The paradox of Chinese imports decreasing in value but increasing in quantity has not left China’s routes unaffected. Reviewing the major Baltic TCEs from Baltic Exchange, as of 10th August, the Capesize China - Brazil round voyage has increased by around 15% in a yearly basis. Moving to Panamax TCEs, South China, Indonesian round voyage (BPI-P5_82) paid USD 7,747/day on 10th August 2023, almost 51% down compared to a year ago. During the same period, Supramax rates have lost momentum compared to a year ago. More specifically, the US Gulf trip to China – South Japan (BSI- S1C_58), the North China trip to West Africa (BSI – S3_58), and South China trip via Indonesia to South China (BSI-S10_58) are down by roughly 46%, 66% and 47% respectively. On the Handysize, the North China-South Korea-Japan trip to South East Asia (BHSI - HS7_38) and the North China-South Korea-Japan trip to North China-South Korea—Japan (BHSI – HS6_38) have decreased by around 60% each during the past year. On the other hand, Russian’s invasion of Ukraine as well as the western sanctions boosted the wet market, skyrocketing freight rates. Focusing on China’s crude tanker routes, the West Africa to China (BDTI-TD15), the US Gulf to China (BDTI-TD22) and the Middle East Gulf to China (BDTI-TD3) have increased by 60%, 88% and 28% respectively.

Sale and Purchase:

On the dry news, it was a very active week on the Capesize sector, as 4 vessels found new owners. The Capesize “Mount Apo” - 176K/2012 Jiangsu Rongsheng was sold for USD 24.75 mills to clients of Peter Doehle. Furthermore, the “Cape Agamemnon” - 179K/2010 Sungdong changed hands for USD 22.5mills, while the one-year older “Ariadne” - 180K/2009 Daewoo was sold for USD 20.4 mills. Greek buyers acquired the Kamsarmax “Navios Southern Star”- 82K/2013 Tsuneishi for USD 21.5 mills. Finally, a pair of Handysizes, the “Tomini Norte” - 38K/2016 Avic Weihai and the “Tomini Ghibli” - 38K/2016 Avic Weihai were sold enbloc for mid/high USD 17 mills each.

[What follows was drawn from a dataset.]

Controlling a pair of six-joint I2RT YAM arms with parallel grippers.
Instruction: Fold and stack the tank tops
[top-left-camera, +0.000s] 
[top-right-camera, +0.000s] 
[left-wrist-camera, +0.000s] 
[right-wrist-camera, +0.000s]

The wet S&P activity was subdued this week with a handful of sales to report, due to the summer’s holidays peak. On the Suezmax sector, the Scrubber fitted “Monte Toledo” - 151K/2004 Universal was committed for USD 35.5 mills to Nigerian buyers. Greek buyers acquired the LR1 “Lila Alabama” - 73K/2004 Samsung for USD 18 mills (which is an old sale as she has already delivered). On the MR2 sector, the “Pro Jade” - 47K/2003 HMD found new owners for low USD 12 mills. Last but not least, the Chemical “Celsius Mayfair”- 20K/2007 Fukuoka changed hands for low/mid teens (old sale).